Size Does Matter: How Retailers Should Manage Campaigns For Big & Small Ticket Items
Big retailers with a substantial store presence most often have a big online presence with thousands of SKUs. Apart from drawing consumers who might solely look online to buy products, they also help consumers in the earlier research phase of the buying cycle. Sometimes, the merchant will complete a transaction online that might have otherwise […]
Big retailers with a substantial store presence most often have a big online presence with thousands of SKUs. Apart from drawing consumers who might solely look online to buy products, they also help consumers in the earlier research phase of the buying cycle. Sometimes, the merchant will complete a transaction online that might have otherwise happened in the store.
An SEM manager for such a retailer is often faced with several campaign management questions.
Should the merchant focus on drawing more volume from small ticket items or from sparse but high value big ticket items? If she is tasked with profit maximization should she look at keyword performance for all keywords the same way? Do her customers first search online then purchase offline or vice versa?
As I analyzed a large amount of transactional data, I first classified the transactions in the categories of small, mid and big ticket items. Small ticket items were those that had an order size between $1 and $300, mid ticket $300 to $1000 and big ticket items are above $1000. When classified this way, the revenue and transactions break up as shown below.
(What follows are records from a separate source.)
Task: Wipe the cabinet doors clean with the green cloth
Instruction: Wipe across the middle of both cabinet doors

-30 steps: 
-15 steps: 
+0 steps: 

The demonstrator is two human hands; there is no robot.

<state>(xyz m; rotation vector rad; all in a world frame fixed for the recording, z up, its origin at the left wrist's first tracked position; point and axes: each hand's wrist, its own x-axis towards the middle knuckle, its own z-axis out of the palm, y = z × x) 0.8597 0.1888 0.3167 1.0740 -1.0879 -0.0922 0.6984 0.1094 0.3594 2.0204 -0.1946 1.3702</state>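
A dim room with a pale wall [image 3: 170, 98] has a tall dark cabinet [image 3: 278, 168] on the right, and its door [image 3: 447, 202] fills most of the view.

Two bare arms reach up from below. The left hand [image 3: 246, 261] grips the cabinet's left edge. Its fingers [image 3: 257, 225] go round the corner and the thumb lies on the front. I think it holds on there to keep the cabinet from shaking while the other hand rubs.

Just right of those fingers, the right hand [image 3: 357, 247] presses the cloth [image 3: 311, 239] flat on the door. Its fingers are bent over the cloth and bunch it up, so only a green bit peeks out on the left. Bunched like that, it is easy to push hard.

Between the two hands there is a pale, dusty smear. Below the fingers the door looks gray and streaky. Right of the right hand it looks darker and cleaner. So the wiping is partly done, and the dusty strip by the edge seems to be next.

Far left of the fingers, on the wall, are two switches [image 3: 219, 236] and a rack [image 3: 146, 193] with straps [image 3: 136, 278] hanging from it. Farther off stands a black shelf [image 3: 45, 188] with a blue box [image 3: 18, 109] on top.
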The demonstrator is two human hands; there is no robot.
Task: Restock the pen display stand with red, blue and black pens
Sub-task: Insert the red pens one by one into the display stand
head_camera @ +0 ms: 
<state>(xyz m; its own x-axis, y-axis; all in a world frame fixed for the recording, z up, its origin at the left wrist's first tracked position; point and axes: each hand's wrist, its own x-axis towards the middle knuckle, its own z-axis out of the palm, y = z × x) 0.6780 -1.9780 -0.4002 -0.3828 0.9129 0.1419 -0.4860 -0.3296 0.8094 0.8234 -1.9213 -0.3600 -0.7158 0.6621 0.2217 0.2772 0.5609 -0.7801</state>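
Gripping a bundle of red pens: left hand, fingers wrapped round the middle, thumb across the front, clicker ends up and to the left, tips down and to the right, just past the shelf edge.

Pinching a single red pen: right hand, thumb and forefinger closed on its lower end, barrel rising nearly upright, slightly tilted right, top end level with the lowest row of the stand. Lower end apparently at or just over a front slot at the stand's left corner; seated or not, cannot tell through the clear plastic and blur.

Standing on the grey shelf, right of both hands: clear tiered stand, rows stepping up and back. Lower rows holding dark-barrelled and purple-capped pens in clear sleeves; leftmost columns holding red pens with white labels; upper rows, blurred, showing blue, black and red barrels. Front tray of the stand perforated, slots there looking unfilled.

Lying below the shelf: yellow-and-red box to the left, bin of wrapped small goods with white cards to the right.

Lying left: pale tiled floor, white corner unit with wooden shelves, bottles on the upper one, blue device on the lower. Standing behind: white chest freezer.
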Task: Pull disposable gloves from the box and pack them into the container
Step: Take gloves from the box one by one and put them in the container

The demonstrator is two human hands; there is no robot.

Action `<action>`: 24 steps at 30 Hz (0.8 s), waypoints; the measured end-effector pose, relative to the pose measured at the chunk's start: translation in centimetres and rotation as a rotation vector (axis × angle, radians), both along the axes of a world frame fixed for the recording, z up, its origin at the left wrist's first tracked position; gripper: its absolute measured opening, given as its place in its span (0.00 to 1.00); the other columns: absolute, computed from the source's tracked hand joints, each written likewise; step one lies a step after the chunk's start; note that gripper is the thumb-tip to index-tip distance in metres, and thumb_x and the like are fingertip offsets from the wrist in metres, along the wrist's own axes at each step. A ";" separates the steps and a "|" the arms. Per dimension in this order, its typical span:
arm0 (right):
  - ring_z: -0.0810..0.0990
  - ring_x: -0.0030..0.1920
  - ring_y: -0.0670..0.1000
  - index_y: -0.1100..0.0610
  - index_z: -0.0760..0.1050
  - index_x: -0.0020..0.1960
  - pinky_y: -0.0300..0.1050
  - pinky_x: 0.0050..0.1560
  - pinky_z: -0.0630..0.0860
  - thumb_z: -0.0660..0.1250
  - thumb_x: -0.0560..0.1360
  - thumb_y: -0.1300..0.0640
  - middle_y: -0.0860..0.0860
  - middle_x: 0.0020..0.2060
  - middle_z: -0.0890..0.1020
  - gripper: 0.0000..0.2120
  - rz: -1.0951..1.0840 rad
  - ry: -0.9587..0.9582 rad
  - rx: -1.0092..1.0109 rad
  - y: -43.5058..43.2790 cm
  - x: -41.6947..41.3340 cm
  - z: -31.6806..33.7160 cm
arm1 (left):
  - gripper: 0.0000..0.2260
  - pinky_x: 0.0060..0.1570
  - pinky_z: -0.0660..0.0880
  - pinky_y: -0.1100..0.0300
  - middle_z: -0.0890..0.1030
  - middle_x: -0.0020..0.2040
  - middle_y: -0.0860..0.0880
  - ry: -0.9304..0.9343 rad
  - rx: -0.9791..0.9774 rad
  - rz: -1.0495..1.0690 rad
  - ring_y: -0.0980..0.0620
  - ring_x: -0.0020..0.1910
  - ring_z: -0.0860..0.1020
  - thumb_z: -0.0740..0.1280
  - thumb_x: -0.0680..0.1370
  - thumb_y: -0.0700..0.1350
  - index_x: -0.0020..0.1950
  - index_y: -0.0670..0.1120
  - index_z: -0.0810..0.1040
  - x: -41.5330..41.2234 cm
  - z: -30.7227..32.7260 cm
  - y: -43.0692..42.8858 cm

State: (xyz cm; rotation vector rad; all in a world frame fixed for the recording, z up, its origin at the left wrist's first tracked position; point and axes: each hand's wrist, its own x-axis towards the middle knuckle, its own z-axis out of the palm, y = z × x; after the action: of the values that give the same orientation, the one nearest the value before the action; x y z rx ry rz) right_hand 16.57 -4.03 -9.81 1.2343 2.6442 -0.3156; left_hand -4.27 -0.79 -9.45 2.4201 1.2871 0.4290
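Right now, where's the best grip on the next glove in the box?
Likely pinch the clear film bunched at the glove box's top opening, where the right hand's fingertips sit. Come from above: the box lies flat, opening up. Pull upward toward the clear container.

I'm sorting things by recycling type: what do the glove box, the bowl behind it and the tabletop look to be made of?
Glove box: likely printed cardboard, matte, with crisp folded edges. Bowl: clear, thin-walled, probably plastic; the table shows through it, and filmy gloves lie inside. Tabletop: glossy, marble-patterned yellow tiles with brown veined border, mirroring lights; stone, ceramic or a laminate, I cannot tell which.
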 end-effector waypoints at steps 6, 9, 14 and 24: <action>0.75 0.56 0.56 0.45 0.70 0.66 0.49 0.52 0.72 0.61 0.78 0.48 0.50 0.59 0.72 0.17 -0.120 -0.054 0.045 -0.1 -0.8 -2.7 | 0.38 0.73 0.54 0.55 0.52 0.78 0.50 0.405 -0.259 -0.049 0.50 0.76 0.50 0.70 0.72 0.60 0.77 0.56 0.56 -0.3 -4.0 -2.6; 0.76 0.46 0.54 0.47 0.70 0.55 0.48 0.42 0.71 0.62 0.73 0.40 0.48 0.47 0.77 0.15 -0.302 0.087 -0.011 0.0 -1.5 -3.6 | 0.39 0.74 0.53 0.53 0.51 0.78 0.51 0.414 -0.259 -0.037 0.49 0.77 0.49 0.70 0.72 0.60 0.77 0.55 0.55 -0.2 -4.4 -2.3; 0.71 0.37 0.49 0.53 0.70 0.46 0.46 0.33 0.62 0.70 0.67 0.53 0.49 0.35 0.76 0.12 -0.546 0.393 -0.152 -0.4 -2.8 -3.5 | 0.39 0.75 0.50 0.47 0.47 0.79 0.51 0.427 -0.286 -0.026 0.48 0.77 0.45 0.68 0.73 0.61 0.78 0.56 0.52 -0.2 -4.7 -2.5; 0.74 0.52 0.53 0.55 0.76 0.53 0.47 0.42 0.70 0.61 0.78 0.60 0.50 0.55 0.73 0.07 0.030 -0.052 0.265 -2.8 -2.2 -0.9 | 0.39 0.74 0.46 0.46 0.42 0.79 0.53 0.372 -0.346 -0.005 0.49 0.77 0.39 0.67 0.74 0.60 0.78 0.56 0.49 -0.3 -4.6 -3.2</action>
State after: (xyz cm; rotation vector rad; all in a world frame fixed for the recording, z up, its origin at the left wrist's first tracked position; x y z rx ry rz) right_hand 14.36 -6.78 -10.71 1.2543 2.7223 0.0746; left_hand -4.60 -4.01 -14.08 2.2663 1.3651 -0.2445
Small ticket items contribute to 91% of all transactions but only 43% of revenue. Big ticket items on the other hand contribute only 3% of all transactions but 37% of all revenue. Clearly, while big ticket items are small in number, they are big revenue drivers.
When a marketer tracks daily transactions coming from small and big ticket items, another pattern becomes very apparent. Small, mid and big ticket items are statistically different in behavior. Small ticket items, show a definite pattern: Strong performance on Mondays, decreasing steadily over the remainder of the week.
The difference between best and worst performance over this time period was 25%. Mid-ticket items exhibit more variance but is quite steady. Big ticket on the other hands exhibit significant volatility. The best performance in this time period was over $130,000 while the worst performance was $20,000, over a 6x difference.
To use a football example, small ticket items are like your trusty running back, plowing through in every play getting a few yards, while the big ticket items are like the temperamental star wide receiver who can make huge plays but also fumble the ball.
Keyword Management Tips
Just as people with varying temperaments should be managed differently, keywords for small, mid and big ticket items should be managed with a different mindset.
Keywords relating to small and mid ticket items should be managed tightly with a shorter look back window. They exhibit low variance and steady performance and hence one would do well to apply short term reactive approach in managing them.
Keywords relating to big ticket items will deliver but they will take more time on average. They also exhibit a lot of performance variance and hence might burn through a lot of cash before making that big conversion that makes it worth the effort.
Ideally, they should be managed with sophisticated statistical models but if you are using spreadsheets to manage these keywords, I would suggest using significantly longer lookback windows. You would be prudent to err on the side of bidding aggressively on these keywords taking a short term loss in exchange for a big long term gain.
This analysis opens up many questions on the behavioral side. Is there is a relationship between order size and time between click and conversion? Do people exhibit sensitivity to certain price points?